**Exercise goal**
Until you reach the line containing "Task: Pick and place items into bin", reproduce each line of the listing exactly, please, and include that line as well.

**The data**

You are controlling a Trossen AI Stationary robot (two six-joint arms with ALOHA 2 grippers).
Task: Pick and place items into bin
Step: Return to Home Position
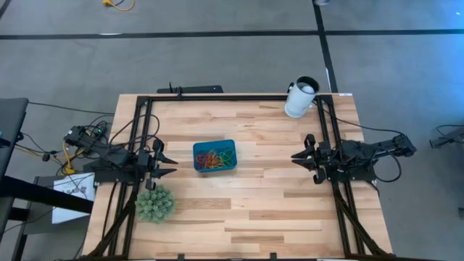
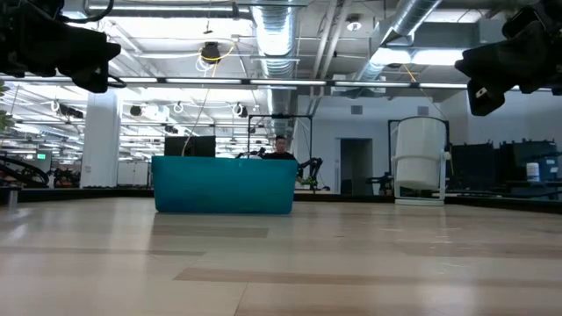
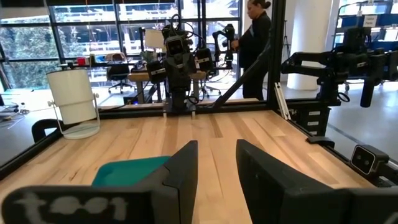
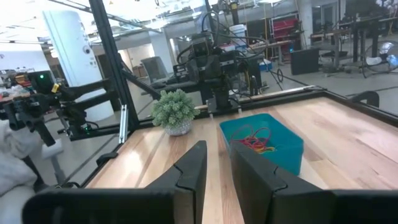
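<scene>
The teal-blue bin (image 1: 214, 156) rests flat on the table's middle, also in the low view (image 2: 225, 184), left wrist view (image 3: 127, 170) and right wrist view (image 4: 270, 142). Coloured loops (image 1: 213, 159) lie heaped inside it, seen too as red and yellow loops (image 4: 254, 140). My left gripper (image 1: 166, 164) hovers open near the table's left edge, left of the bin (image 3: 216, 163). My right gripper (image 1: 301, 157) hovers open toward the right edge, pointing at the bin (image 4: 217, 163). Neither touches anything.
A green spiky ball (image 1: 154, 204) sits near the left front, close to my left gripper, also in the right wrist view (image 4: 176, 110). A white cup (image 1: 300, 97) stands at the far right edge (image 3: 74, 99). A black frame (image 1: 232, 97) borders the table. A person (image 3: 255, 43) stands beyond.
</scene>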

**Your solution**
You are controlling a Trossen AI Stationary robot (two six-joint arms with ALOHA 2 grippers).
Task: Pick and place items into bin

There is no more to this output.